Excerpts from a dataset
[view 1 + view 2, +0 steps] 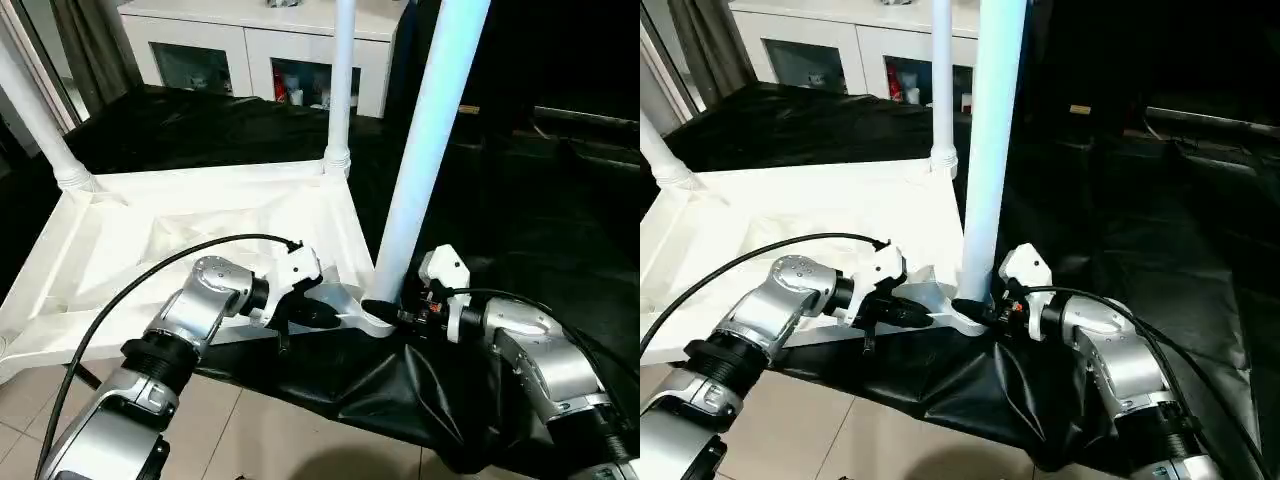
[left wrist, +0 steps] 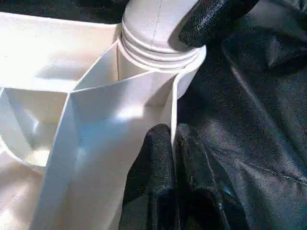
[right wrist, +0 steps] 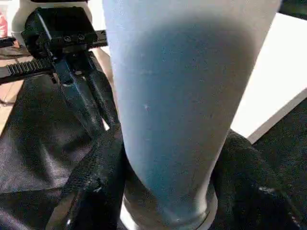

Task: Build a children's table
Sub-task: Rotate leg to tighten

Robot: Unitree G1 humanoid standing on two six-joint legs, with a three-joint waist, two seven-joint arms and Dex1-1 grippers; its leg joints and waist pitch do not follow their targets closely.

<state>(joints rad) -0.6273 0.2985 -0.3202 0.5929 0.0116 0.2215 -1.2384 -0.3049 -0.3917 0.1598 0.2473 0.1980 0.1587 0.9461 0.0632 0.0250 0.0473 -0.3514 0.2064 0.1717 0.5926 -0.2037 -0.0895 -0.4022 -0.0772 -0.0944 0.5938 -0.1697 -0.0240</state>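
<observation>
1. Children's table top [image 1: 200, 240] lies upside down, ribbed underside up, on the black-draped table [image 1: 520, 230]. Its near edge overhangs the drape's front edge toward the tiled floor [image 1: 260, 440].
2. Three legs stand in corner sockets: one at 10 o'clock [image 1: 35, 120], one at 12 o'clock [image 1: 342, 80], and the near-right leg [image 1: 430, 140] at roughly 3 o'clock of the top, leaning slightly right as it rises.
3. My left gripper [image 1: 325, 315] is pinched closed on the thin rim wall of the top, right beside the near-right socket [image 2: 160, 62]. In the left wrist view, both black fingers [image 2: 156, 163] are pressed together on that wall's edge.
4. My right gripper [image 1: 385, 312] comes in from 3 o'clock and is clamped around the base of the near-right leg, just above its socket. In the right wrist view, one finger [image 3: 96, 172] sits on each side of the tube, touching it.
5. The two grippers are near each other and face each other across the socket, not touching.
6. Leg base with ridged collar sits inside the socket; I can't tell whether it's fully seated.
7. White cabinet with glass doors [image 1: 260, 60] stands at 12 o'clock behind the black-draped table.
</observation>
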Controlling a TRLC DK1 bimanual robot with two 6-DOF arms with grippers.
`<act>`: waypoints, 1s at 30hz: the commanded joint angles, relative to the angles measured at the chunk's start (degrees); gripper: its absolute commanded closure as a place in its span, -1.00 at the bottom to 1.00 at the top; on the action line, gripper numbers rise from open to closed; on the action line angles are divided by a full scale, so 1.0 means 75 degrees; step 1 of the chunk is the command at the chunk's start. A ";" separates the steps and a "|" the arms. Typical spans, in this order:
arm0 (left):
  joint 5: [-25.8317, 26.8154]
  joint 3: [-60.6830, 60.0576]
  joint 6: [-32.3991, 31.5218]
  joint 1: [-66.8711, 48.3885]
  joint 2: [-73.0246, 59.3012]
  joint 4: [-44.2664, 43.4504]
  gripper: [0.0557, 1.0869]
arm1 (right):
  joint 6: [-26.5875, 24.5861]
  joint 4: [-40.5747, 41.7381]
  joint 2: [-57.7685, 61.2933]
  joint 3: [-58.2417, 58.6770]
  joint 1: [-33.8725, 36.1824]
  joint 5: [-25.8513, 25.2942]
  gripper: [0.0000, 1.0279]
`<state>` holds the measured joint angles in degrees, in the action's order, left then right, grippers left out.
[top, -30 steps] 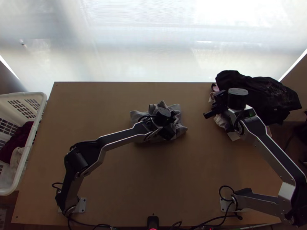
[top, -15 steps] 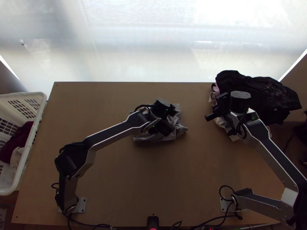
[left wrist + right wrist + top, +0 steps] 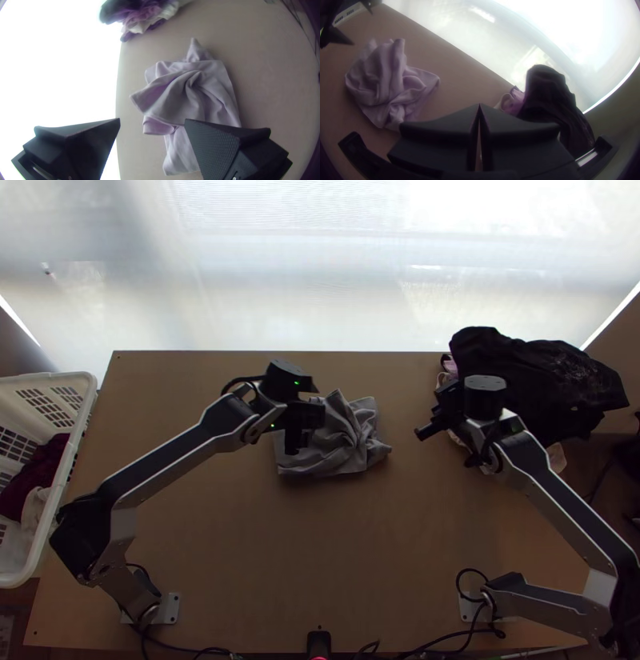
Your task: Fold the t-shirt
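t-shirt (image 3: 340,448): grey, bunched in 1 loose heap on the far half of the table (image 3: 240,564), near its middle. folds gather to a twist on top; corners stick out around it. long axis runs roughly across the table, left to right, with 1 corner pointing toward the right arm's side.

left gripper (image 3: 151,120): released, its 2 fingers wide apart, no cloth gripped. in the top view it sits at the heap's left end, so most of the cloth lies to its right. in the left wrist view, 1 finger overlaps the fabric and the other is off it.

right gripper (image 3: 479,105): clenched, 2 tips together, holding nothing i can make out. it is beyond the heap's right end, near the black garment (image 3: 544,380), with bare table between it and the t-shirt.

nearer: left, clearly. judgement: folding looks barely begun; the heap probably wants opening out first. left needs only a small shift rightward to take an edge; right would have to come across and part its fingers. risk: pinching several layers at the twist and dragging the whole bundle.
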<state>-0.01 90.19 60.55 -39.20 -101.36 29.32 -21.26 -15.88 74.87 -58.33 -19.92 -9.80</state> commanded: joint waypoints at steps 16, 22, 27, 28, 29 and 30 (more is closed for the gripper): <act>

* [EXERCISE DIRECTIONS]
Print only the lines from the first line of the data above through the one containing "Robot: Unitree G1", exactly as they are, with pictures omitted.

* [ANSWER TO THE PROBLEM]
[view 1 + view 2, +0 steps] 
[left wrist, +0 steps] 
[right wrist, +0 steps] 

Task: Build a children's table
Sub-task: Rotate leg to tighten

Robot: Unitree G1 humanoid standing on two six-joint legs, with a three-joint waist, two seven-joint arms and Dex1-1 grippers; its leg joints and waist pitch do not follow their targets closely.

No additional answer is needed here.